# Mortiser for the masses



## teenagewoodworker

thats cool. I've never seen a hollow chisel mortiser with an X, Y, Z alignment. i guess you learn something every day.


----------



## LeeJ

Great review Karson.

I guess David is a natural huh?

Lee


----------



## Karson

Thanks guys.


----------



## Jamie

I had been looking for a mortiser for a few weeks now. Like teenagewoodworker, I had never seen a benchtop mortiser with xyz alignment. I finally bought a Jet JBM-5 after reviewing different ones. I got it 'lightly used but in excellent condition' off of ebay for $103.50. I should get it in the next few days. I'm anxious… Makes me wonder if I could somehow retrofit an xyz vise to it…


----------



## motthunter

this is a great machine. Take a look a thte steel city one too. The design is nice


----------



## Karson

This is the only benchtop mortiser that I've seen with X,Y,Z. I missed a powermatic that was being sold in the paper.


----------



## rikkor

Thanks for the review Karson. You are very thorough.


----------



## Karson

I just received a Laguna catalog in the mail and the Mortiser that I reviewed looks very similar to the the Laguna Benchtop Mortiser being sold for $345.
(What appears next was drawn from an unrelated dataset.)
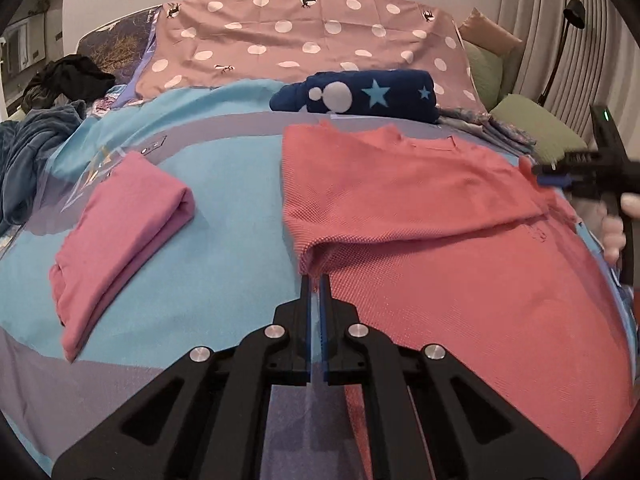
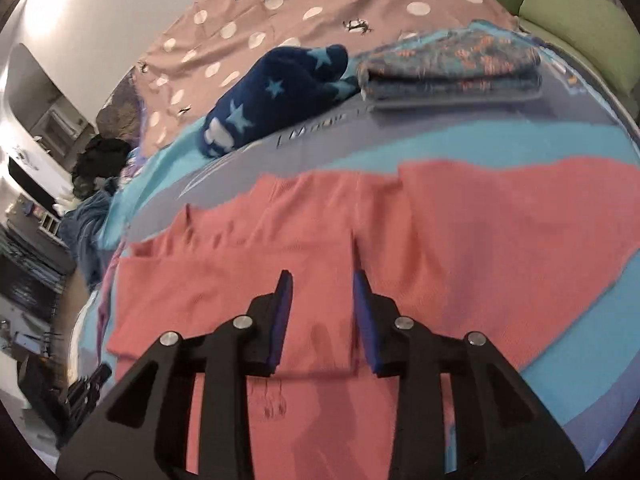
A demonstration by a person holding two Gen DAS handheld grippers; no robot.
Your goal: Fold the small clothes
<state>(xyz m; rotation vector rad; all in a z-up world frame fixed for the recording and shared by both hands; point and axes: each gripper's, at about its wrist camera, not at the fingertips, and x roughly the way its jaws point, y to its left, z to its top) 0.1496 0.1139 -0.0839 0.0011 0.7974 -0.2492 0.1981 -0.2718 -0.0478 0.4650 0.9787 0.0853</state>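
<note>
At six o'clock on the bed (image 1: 168,184): left claw (image 1: 316,280) pressed together, pinching coral shirt (image 1: 420,200) edge; right claw (image 2: 322,280) spread, empty. Draw fold across evenly, keeping hem taut.

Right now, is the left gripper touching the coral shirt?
Touching. The left wrist view shows the left gripper with its jaws shut on a raised fold at the edge of the coral shirt.
</note>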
They have a hollow Chisle Mortiser with Stand that looks like the first item in the MFG link that I posted above Model MS3840. Laguna price $650.00

The Laguna website mortisers


----------



## tenontim

Thanks for the review, Karson. I gotta ask, Have you ever lost anything in your shop? Not trying to be rude.


----------



## GaryK

Just looked at the pictures, Karson. That's one mighty fine pile of "stuff" you got behind that thing!
Reminds me of when I get done doing something!


----------



## lew

Karson,

Just stubled across this review from your recent post about a mortise attachment for a drill press. I noticed you mentioned you bought it from Wilke Machinery. My entire shop is filled with Bridgewood tools from Wilke. You can imagine my disappointment when they folded. It was only about an hour from here. They have reopened as C.H. Wilke, a couple of blocks from their original location, but no longer carry the Bridgewood brand. Their web site is- http://www.chwilke.com/home.nxg

Lew


----------



## Grumpy

Great acquisition Karson.


----------